Everything from the line containing "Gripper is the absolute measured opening" through the line containing "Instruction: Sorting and" in the listing below should be copied exactly, and nothing more.

+++

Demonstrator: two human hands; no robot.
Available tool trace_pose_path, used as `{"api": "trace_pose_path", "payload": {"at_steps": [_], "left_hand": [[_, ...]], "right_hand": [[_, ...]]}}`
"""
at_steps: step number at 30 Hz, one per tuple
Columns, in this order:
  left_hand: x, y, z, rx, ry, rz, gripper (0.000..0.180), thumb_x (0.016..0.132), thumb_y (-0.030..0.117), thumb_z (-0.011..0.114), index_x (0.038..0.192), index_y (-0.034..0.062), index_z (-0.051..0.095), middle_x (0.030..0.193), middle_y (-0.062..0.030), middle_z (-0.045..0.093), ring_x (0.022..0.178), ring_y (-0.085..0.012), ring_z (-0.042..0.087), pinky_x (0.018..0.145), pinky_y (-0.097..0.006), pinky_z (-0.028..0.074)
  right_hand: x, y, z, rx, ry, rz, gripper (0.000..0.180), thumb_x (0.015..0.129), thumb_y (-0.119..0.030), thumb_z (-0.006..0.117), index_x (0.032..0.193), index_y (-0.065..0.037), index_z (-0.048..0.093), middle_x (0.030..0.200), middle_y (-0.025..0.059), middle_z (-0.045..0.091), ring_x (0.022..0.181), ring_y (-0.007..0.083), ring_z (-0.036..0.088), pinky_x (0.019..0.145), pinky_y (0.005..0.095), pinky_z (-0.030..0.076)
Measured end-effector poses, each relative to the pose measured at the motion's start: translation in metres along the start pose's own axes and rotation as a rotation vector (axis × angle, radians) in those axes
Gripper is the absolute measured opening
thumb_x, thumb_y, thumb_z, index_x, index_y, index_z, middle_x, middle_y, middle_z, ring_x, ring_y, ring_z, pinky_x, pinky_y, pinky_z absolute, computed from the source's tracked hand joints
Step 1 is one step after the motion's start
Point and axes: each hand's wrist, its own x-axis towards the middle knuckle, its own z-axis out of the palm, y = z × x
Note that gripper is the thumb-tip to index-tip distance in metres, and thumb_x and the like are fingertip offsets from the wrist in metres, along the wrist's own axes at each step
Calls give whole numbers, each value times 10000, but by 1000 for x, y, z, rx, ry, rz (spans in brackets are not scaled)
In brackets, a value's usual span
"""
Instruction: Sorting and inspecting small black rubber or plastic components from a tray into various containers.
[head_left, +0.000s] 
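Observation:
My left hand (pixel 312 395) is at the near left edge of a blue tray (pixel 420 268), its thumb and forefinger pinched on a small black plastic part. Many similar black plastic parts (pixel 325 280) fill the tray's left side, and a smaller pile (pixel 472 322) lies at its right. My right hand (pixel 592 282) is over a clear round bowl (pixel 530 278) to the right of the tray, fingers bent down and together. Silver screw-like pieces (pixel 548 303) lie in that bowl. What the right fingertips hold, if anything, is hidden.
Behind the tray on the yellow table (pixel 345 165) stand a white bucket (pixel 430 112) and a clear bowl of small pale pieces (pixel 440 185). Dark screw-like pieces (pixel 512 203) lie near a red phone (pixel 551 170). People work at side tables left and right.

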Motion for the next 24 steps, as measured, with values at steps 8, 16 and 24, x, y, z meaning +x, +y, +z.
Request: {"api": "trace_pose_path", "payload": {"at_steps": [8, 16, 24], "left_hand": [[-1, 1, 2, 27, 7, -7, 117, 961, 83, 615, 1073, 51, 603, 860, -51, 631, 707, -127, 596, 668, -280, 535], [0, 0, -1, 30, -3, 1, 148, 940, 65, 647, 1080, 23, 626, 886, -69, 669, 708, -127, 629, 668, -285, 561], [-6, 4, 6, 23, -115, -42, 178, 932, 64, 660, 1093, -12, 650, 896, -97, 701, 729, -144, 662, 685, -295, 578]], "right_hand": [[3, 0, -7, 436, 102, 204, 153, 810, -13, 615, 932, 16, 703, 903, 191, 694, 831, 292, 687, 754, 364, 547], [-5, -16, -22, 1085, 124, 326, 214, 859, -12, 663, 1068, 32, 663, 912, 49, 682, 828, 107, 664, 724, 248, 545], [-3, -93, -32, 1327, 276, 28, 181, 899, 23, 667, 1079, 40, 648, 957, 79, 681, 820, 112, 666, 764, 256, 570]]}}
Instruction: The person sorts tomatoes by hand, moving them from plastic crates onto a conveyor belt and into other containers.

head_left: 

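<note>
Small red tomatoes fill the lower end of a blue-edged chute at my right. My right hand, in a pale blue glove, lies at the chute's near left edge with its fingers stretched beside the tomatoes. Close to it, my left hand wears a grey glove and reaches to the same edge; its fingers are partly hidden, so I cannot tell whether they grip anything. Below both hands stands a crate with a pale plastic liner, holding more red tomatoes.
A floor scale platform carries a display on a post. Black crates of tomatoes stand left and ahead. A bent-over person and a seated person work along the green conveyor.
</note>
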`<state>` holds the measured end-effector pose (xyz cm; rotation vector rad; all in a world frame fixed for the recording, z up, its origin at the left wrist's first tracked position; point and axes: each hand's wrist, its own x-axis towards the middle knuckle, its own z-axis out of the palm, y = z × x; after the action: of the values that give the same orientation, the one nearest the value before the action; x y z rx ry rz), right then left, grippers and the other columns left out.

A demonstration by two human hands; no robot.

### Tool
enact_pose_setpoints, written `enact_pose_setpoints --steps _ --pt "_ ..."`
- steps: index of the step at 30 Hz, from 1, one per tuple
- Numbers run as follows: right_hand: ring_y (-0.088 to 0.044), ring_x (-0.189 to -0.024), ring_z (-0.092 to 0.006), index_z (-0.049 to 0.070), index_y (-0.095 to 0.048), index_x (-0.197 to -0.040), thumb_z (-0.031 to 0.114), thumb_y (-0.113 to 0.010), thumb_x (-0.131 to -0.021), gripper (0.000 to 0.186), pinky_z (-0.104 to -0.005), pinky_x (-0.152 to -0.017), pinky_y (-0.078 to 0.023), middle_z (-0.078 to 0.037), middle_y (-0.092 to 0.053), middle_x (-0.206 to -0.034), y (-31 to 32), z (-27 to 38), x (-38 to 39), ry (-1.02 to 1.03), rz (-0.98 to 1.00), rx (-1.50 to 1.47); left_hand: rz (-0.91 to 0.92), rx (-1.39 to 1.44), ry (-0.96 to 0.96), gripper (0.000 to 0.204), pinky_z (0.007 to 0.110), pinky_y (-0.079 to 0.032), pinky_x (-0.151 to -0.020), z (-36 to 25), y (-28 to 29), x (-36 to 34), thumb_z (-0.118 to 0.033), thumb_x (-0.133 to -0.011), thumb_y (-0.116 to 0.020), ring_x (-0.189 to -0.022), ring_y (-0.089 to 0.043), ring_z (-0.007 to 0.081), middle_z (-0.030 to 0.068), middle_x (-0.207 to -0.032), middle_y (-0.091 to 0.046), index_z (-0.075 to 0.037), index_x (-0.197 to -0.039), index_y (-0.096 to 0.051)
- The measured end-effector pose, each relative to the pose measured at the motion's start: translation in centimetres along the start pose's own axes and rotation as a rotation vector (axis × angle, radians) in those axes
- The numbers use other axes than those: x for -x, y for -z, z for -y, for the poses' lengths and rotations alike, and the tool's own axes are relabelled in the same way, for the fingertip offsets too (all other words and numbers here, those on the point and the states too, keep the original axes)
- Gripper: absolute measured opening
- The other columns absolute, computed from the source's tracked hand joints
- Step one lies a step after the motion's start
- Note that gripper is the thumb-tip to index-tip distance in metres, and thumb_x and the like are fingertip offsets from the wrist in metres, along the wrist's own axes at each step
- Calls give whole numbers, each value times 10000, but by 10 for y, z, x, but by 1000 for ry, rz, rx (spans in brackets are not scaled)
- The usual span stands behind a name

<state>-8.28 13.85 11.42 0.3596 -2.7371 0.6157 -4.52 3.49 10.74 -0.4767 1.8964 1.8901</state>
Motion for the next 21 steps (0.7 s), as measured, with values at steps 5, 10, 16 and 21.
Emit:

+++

__SOLUTION FOR THIS PROBLEM__.
Gripper is the absolute measured opening
thumb_x, thumb_y, thumb_z, index_x, index_y, index_z, middle_x, middle_y, middle_z, ring_x, ring_y, ring_z, pinky_x, pinky_y, pinky_z absolute, computed from the source's tracked hand joints
Step 1 is one step after the motion's start
Point and axes: each hand's wrist, its own x-axis towards the middle knuckle, its own z-axis out of the palm, y = z × x
Note that gripper is the thumb-tip to index-tip distance in metres, and thumb_x and the like are fingertip offsets from the wrist in metres, along the wrist's own axes at each step
Calls give whole numbers, each value times 10000, but by 1000 for x, y, z, rx, ry, rz (spans in brackets are not scaled)
In brackets, a value's usual span
"""
Instruction: Sorting and inspecting small black rubber or plastic components from a tray into various containers.

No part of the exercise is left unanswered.